Some projects redefine how you see your abilities and ambitions. For me, the Dill Fund project did exactly that. With the support of the Dill Fund Grant from Wabash College, I spent the summer building a system that blends traditional options pricing models with the predictive power of machine learning.
I built a hybrid C++ and Python framework to process large volumes of financial data and train models capable of forecasting option prices. Using C++ for high performance computations and Python for data analysis, I implemented Random Forest and XGBoost algorithms on historical implied volatility data, alongside statistical volatility forecasting and time series models for trading strategy design.
The process involved extensive use of Pandas, NumPy, scikit learn, and Matplotlib. Each step from cleaning datasets to evaluating models deepened my understanding of both market microstructure and applied machine learning.

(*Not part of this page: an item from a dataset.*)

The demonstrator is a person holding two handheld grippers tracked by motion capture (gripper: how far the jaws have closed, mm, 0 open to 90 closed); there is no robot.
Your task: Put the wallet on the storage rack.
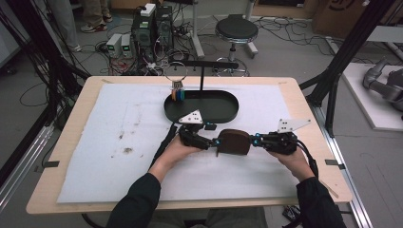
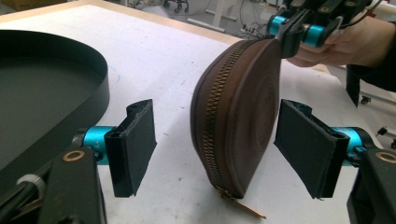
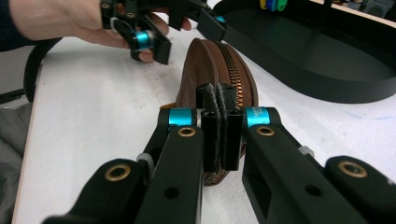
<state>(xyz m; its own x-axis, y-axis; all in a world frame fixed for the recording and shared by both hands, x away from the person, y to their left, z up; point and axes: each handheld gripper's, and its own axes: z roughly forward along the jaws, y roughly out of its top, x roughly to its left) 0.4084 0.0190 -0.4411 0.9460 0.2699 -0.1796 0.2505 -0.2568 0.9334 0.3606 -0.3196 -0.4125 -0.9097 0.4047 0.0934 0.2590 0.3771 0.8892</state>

By the end of the summer, I had reached the goals I set when I began. Dill Fund became a working and scalable options pricing framework that matched my original vision. At the same time, I know there is much more to build, from integrating faster C++ modules to creating a ReactJS dashboard, and I am excited to keep developing it.
Outside the project, this summer was also a time of personal growth. I enjoyed my break, explored new activities, met new people, and found a healthy balance between serious work and exploration. I leave this experience more confident, disciplined, and motivated to continue pushing my skills forward.
I am grateful to Wabash College for supporting my work and helping me make the most of this summer. Dill Fund is more than just a technical achievement. It is a reminder that meaningful growth comes from stepping outside your comfort zone in both academic and personal life.